===== Data for the task =====
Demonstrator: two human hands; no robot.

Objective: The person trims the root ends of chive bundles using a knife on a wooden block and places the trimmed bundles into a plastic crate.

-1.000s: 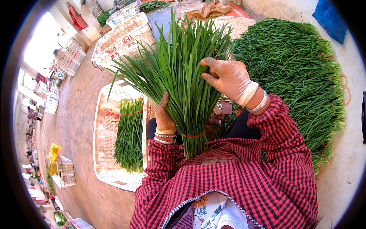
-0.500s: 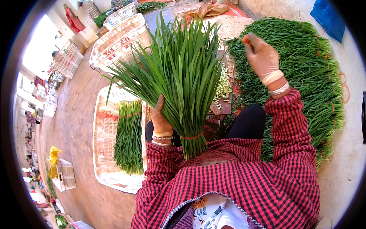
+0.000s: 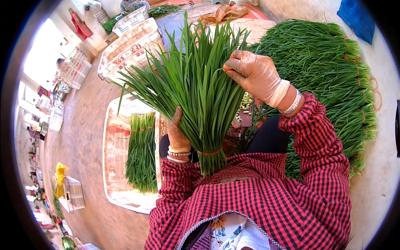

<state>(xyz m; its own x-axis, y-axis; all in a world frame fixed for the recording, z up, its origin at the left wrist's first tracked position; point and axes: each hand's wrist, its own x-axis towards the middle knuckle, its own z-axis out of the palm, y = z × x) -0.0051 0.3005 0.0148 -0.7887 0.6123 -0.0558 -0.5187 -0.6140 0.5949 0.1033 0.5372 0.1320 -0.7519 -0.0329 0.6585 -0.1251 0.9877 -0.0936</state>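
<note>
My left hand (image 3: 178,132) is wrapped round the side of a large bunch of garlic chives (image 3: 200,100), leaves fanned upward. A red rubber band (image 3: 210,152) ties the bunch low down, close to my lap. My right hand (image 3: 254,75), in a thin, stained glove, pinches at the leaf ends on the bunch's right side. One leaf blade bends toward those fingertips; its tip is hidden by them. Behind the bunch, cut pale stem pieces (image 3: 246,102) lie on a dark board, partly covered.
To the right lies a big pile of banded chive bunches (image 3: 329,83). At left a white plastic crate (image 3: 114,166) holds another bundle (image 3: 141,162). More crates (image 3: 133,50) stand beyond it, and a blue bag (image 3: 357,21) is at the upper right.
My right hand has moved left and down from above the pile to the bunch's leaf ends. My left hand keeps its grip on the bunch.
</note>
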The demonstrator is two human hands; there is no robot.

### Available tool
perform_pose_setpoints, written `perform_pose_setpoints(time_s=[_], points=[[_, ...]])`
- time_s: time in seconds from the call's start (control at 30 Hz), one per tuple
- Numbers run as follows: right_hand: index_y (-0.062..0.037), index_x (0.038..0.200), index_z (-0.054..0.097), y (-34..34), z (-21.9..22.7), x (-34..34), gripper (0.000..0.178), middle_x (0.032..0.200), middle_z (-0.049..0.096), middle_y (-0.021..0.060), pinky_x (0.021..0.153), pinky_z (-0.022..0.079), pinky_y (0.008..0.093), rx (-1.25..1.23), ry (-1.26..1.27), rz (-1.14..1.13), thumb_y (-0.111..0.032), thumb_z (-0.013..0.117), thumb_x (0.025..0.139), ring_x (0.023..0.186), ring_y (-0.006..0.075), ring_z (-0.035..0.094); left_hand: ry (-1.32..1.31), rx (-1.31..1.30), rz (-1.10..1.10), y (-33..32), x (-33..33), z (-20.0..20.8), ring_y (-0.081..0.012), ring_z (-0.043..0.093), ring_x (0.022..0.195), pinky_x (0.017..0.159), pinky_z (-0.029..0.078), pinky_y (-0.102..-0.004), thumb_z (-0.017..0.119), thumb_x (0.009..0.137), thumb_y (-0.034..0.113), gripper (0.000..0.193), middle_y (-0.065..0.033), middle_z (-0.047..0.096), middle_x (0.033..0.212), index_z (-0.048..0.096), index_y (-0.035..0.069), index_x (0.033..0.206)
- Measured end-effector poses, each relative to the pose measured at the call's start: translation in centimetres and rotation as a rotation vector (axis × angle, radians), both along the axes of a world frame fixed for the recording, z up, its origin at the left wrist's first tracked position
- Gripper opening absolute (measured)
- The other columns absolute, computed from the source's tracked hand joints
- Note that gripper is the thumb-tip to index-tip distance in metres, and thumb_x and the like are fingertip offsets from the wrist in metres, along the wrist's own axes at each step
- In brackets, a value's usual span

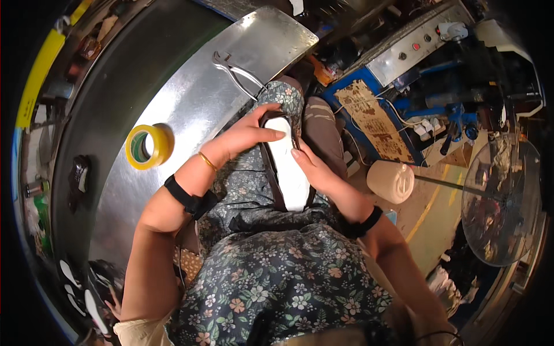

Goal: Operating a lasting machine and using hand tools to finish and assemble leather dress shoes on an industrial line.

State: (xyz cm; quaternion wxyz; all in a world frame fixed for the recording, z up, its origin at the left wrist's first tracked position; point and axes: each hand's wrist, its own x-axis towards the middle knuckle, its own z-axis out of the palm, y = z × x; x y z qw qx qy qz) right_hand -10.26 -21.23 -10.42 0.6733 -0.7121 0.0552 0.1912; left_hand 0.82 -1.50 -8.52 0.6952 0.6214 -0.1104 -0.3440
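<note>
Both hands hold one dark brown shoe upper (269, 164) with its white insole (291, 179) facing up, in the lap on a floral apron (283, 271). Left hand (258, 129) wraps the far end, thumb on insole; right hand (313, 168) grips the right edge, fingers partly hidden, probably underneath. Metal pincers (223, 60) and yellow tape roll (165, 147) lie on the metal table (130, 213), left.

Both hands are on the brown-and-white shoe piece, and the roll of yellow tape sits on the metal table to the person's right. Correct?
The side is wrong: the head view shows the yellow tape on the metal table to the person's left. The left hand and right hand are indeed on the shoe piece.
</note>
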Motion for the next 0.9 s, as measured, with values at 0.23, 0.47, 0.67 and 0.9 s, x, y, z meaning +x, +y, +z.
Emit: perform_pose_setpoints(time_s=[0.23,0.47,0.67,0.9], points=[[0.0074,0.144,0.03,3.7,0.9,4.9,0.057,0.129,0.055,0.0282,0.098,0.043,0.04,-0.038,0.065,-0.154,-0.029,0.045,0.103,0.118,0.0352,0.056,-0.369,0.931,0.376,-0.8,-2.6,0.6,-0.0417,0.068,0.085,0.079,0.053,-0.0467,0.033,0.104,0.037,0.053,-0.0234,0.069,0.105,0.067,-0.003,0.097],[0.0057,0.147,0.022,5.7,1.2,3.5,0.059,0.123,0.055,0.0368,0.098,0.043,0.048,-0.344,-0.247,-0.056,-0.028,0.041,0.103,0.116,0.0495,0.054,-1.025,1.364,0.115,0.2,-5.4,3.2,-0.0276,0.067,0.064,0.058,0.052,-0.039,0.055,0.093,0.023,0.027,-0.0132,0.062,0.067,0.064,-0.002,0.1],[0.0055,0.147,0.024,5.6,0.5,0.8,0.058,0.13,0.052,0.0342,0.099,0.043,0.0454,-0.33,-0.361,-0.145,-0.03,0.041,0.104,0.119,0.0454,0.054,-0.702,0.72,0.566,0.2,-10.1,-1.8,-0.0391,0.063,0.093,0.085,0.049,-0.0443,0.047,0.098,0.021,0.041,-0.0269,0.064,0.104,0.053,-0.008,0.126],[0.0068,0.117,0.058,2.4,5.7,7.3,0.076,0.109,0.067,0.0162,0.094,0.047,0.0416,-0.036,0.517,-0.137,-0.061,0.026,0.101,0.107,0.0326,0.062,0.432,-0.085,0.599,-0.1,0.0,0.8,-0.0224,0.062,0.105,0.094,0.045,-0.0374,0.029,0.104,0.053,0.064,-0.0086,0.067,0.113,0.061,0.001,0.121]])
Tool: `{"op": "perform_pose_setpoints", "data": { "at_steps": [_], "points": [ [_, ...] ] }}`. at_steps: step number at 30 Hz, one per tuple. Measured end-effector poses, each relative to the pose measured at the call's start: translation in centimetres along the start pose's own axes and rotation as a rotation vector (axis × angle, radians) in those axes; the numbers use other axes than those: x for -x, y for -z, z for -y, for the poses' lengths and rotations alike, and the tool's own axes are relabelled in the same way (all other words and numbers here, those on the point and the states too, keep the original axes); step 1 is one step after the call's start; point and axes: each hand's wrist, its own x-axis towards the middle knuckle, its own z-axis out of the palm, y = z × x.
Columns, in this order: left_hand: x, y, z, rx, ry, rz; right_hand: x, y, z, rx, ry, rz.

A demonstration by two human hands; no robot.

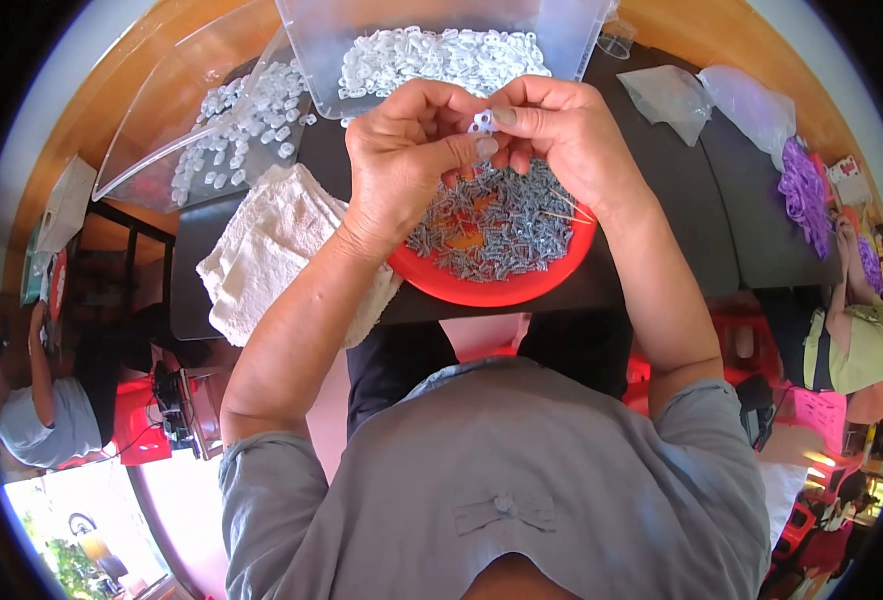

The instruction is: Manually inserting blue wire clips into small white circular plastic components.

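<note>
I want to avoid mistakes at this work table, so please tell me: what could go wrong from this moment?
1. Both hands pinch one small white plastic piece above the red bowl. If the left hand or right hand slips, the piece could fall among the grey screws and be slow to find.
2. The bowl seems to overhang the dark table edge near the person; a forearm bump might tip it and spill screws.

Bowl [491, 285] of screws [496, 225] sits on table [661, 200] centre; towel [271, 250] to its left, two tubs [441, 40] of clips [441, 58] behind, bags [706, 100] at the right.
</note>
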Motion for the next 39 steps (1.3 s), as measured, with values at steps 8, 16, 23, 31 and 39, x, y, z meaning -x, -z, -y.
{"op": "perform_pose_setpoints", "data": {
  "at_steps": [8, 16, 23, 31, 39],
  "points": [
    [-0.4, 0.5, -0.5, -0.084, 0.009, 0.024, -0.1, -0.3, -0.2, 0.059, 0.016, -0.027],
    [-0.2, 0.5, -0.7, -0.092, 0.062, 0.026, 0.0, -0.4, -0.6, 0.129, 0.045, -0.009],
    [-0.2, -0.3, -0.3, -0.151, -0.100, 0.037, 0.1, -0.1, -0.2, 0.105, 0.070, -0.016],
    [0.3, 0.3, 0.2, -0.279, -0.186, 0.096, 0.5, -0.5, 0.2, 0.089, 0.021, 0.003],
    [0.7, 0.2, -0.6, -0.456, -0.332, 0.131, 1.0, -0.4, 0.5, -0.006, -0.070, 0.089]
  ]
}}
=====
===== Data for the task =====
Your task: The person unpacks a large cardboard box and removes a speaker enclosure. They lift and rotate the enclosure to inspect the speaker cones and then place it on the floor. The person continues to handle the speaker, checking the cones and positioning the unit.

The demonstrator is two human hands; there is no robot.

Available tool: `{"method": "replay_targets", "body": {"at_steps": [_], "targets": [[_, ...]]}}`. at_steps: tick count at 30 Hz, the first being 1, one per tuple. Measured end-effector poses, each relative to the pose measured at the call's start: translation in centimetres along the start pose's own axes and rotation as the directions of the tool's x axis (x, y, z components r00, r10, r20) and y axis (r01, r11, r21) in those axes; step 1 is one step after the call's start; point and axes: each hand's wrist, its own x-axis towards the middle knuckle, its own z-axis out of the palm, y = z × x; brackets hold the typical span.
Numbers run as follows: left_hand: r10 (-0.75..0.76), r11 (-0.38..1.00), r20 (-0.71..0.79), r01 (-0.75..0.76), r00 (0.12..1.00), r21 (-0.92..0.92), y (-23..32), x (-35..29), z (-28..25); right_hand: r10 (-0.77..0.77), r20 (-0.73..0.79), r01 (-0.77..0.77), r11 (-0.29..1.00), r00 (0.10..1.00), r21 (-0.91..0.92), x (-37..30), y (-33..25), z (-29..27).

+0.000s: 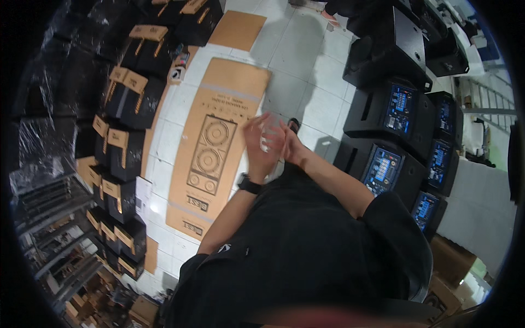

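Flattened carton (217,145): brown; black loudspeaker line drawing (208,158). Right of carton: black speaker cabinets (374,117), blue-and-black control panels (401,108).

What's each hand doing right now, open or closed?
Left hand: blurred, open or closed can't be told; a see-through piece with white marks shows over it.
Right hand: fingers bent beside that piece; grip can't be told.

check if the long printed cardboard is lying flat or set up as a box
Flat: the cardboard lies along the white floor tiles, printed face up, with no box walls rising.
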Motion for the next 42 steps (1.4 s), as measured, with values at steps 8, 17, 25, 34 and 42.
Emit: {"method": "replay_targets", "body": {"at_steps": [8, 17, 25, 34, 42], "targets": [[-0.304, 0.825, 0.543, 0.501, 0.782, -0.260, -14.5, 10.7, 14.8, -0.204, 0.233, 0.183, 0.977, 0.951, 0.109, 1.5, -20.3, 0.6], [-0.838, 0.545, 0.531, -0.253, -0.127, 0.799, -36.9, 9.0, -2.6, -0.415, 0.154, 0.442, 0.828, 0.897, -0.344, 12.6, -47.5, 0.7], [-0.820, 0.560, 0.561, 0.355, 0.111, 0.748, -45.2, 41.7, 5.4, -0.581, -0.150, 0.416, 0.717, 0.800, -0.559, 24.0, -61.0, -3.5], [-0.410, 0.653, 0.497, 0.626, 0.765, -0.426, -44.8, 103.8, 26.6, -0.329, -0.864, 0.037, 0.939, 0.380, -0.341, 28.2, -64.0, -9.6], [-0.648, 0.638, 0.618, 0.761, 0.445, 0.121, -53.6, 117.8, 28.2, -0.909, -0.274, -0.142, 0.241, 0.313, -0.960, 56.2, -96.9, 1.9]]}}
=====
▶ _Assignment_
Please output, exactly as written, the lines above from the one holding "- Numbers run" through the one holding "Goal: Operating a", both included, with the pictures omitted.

▶ _Expected output_
- Numbers run as follows: right_hand: index_y (-0.062..0.037), index_x (0.038..0.200), index_z (-0.054..0.097), y (-34..34), z (-21.9..22.7), x (-34..34), gripper (0.000..0.178), middle_x (0.032..0.200), middle_z (-0.049..0.096), middle_y (-0.021..0.060), pinky_x (0.021..0.153), pinky_z (-0.022..0.079), pinky_y (0.008..0.093), rx (-1.25..1.23), ry (-1.26..1.27), rz (-1.14..1.13), thumb_y (-0.111..0.032), thumb_z (-0.013..0.117), thumb_x (0.025..0.139), ring_x (0.023..0.186), ring_y (-0.006..0.075), ring_z (-0.035..0.094); left_hand: ry (-1.32..1.31), rx (-1.31..1.30), rz (-1.10..1.10), y (-33..32), x (-33..33), z (-20.0..20.8), ring_y (-0.081..0.012), ring_z (-0.043..0.093), ring_x (0.022..0.195), pinky_x (0.017..0.159), pinky_z (-0.029..0.078), pinky_y (-0.102..-0.004), thumb_z (-0.017..0.119), thumb_x (0.009..0.137), thumb_y (-0.034..0.113), gripper (0.000..0.193), middle_y (-0.065..0.033), middle_z (-0.047..0.096), middle_x (0.033..0.212), index_z (-0.048..0.096), index_y (-0.035..0.069), index_x (0.033..0.206)
- Measured end-effector poses, each relative to the pose measured at the call's start: translation in centimetres and rotation as a rotation vector (axis × angle, radians), both along the axes of a world frame fixed for the recording, z up, its origin at the left wrist's first tracked position
- Gripper opening absolute (measured)
- The other columns absolute, computed from the source's tracked hand joints
- Note that gripper is the thumb-tip to index-tip distance in metres, and thumb_x and the like are fingertip offsets from the wrist in metres, along the wrist's own axes at each step
- In brackets, a value's usual span


Goal: Operating a lasting machine and using hand tools to finish and assemble leather dress shoes on an industrial line.

This finishes the answer.